Выпалив все это, Катя чуть не поперхнулась соленой водой. А Петя… Сначала лицо его было серьезным, а потом он… усмехнулся. Не начал защищаться, бросаться оправданиями или же ругательствами.
– Чего усмехаешься? – недоуменно приподняла бровь Катя и тут же недовольно отвернулась, как почувствовала, что веревки на купальнике натянулись и резко ослабли.
Нырнув, Петя дернул за шнурки. Катя пискнула и одной рукой схватилась за лиф, а другой забила по воде, стараясь держаться.
– С ума сошел, Аверин?!
– Нужно же соответствовать твоему «таким все можно».
– Ничего личного!
– Что значит ничего? Все в этом мире, Кошкина, начинается с личного.
Он откинул мокрые, прилипшие ко лбу волосы назад. Капли стекали на нос, губы и Катя, сама того не осознавая, пронаблюдала за их движением вниз, на секунду позабыв о купальнике. Сконфузившись, она крепче прижала руку к груди, боясь, что Петя увидит то, что не нужно. Но он снова нырнул и поплыл к берегу, оставляя ее наедине со своей ненавистью и развязанным купальником.
ГЛАВА 3.1
Студенческую весну ждали все. Одни для того, чтобы продемонстрировать свои таланты, другие – чтобы прогулять занятия, ведь после обеда все лекции отменялись из-за подготовки к выступлениям, третьи – просто чтобы отдохнуть и повеселиться.

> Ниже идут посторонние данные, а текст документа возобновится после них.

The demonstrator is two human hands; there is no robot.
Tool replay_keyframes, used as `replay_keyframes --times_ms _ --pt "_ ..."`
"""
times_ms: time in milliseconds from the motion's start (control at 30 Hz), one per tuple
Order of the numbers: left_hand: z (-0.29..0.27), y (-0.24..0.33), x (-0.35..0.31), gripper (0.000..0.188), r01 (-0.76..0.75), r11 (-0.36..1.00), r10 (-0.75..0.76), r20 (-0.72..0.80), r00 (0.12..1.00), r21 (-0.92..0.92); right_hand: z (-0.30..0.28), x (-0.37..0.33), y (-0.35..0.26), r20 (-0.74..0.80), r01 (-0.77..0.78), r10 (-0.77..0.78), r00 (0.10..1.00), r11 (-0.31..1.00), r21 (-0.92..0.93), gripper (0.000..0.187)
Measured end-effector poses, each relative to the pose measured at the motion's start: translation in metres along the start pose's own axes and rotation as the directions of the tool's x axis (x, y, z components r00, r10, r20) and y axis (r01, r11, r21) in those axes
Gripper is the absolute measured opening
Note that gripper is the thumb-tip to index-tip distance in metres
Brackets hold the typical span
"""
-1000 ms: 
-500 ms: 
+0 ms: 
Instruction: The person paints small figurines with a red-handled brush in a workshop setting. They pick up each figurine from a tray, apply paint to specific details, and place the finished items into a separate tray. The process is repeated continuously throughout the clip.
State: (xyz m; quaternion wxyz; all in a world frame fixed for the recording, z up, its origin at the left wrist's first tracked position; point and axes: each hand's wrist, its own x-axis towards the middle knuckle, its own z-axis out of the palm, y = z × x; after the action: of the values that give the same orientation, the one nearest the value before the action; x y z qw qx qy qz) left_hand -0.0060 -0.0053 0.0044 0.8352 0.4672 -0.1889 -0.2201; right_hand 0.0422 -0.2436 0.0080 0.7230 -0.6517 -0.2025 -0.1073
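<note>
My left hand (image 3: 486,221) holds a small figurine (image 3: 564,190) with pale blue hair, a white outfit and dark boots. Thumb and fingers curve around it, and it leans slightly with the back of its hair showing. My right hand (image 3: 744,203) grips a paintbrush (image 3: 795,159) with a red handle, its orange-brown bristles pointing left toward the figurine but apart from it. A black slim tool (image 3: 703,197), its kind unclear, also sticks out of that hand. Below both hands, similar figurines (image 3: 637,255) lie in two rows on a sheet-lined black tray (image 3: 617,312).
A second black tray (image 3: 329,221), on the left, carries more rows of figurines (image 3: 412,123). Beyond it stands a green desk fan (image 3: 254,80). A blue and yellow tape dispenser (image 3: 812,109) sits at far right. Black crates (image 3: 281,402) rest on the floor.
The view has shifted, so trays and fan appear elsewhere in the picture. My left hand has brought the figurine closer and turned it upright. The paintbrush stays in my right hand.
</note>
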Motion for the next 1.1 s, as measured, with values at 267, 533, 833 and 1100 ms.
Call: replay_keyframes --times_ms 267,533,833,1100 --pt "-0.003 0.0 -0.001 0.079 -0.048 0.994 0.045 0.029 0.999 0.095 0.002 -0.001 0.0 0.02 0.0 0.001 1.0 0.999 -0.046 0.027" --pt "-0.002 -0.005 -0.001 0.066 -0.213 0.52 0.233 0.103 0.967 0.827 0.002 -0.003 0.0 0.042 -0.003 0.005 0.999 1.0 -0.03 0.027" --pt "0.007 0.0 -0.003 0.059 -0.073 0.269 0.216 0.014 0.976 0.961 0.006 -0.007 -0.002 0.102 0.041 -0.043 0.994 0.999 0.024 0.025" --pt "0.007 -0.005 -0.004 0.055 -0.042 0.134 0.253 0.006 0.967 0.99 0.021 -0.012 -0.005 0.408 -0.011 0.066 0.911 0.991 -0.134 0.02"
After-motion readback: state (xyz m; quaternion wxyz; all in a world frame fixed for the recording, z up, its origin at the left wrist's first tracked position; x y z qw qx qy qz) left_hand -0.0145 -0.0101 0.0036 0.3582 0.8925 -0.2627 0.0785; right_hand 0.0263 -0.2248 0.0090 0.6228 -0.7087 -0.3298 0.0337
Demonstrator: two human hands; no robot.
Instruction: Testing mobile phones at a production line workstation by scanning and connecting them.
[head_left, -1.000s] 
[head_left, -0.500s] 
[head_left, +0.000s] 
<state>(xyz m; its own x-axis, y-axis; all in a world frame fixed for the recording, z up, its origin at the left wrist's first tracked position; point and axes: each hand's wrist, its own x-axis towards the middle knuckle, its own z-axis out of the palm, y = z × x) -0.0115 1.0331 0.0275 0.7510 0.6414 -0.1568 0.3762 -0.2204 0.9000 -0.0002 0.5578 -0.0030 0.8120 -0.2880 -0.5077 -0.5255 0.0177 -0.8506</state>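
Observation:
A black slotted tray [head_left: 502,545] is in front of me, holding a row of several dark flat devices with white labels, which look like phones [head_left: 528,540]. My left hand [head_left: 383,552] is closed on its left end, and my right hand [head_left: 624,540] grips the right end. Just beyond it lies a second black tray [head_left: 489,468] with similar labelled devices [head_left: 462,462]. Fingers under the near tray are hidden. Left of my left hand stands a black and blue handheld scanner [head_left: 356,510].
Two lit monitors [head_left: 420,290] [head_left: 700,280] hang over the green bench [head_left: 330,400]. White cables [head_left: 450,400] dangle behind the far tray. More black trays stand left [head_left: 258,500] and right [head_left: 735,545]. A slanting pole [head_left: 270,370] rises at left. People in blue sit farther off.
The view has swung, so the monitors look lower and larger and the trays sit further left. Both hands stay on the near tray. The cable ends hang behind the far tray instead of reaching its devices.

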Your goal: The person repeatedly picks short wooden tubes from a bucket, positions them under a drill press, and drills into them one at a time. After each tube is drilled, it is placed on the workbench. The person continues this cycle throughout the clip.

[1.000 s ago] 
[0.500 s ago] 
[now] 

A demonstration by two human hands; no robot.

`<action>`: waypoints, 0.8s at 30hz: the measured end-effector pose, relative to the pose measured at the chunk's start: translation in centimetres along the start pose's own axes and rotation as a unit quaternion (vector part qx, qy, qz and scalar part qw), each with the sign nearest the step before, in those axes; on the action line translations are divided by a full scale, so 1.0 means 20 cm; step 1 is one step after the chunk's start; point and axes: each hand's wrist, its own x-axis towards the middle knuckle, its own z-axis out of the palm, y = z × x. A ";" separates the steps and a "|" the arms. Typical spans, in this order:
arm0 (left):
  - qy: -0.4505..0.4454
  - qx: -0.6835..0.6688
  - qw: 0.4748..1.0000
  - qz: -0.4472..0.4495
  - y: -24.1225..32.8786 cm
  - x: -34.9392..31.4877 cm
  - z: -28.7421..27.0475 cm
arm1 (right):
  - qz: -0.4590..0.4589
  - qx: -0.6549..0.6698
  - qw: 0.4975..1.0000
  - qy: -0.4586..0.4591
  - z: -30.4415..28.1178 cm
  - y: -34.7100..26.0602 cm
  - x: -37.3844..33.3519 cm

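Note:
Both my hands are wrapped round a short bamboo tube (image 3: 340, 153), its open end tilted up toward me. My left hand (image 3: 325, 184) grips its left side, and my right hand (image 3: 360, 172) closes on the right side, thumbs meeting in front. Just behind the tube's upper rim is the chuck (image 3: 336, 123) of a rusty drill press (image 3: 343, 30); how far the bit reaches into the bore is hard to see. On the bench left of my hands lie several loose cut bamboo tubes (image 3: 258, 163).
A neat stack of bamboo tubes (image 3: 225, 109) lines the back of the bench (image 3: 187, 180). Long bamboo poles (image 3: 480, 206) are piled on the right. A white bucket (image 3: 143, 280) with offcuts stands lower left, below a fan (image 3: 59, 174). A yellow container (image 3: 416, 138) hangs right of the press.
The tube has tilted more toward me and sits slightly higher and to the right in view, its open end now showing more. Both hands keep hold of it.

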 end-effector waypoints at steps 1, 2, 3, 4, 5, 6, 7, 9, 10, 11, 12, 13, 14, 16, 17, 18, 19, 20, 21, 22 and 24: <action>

Хотя последнее было спорным моментом: студенты такой народ, что каждый день у них мог быть праздником, стоило только захотеть да повод придумать.
Катя, на удивление, не могла отнести себя ни к одной из этих категорий. Какими-то выдающимися творческими способностями она не обладала, хотя с самого раннего детства хотела научиться играть на пианино. Но мама не разделяла ее рвения. Причем отговорок было полно: то в квартире мало места для громоздкого музыкального инструмента (да и где это пианино вообще в маленьком городке на севере достать?), то дополнительные занятия будут отвлекать от учебы в школе, а то и вовсе уверяла, что Кате медведь на ухо наступил, поэтому она не сможет изучать нотную грамоту. Ко всему прочему, мама постоянно твердила, что точные науки гораздо важнее самодеятельности. Где математика, а где – музыка! И аргументы уже повзрослевшей дочери, что, вообще-то сам Пифагор, тот, чьи штаны во все стороны равны, ставил музыку на один уровень вместе с математикой, не учитывались.
Затем пошли подростковые увлечения всякими бойсбендами, танцы под музыку в запертой на щеколду комнате и стук в стену от папы – просьба прекратить топать как слон. И, конечно же, отказ от мамы на просьбу записаться в танцевальный кружок. Ведь для девочки все эти танцы-шманцы – что-то вульгарное и неприличное. Зачем позориться? Что скажут люди?
Ну, а в старших классах у Кати и самой отпало уже желание заниматься творческими делами. Гораздо приятнее было одолеть одноклассников в школьной олимпиаде и козырнуть умом и сообразительностью на межрайонных соревнованиях по «Что? Где? Когда?».
Так или иначе, но никогда ни в школе, ни в университете Катя не принимала участия в концертах и всегда оставалась за кулисами. Как и сейчас. И даже несмотря на то, что ее звали поучаствовать в сценках, Кошкина отказалась. То ли сказалось влияние мамы, то ли в голове прочно засел комплекс: «А вдруг я опозорюсь?»
Все участники Студвесны и их помощники с раннего утра были на ногах, а к вечеру, когда и должен был проводиться праздник, уже порядком подустали и держались на одном лишь кофе и адреналине.
– Фух, ну и жара!
Обмахиваясь тетрадками, Катя и Яна бухнулись в кресла первого ряда новенького, достойного больших концертов и театральных постановок, актового зала. Да уж, не то, что старый спортзал Катиной школы, где проходили все мероприятия. Тут и проекторы, и различные экраны для презентаций, куча аудио- и видеооборудования, которое Катя ранее в глаза не видела. Не чета их дым-машинке, которая уже порядком подустала на каждый праздник выдавать из себя пушистые клубы по наставлению директрисы.
– Поскорее бы всё закончилось, – протянула Яна и, улыбнувшись сама себе, добавила: – И все наконец пошли на пляж.
– Снова хочешь полюбоваться Артемом? – хихикнула Катя.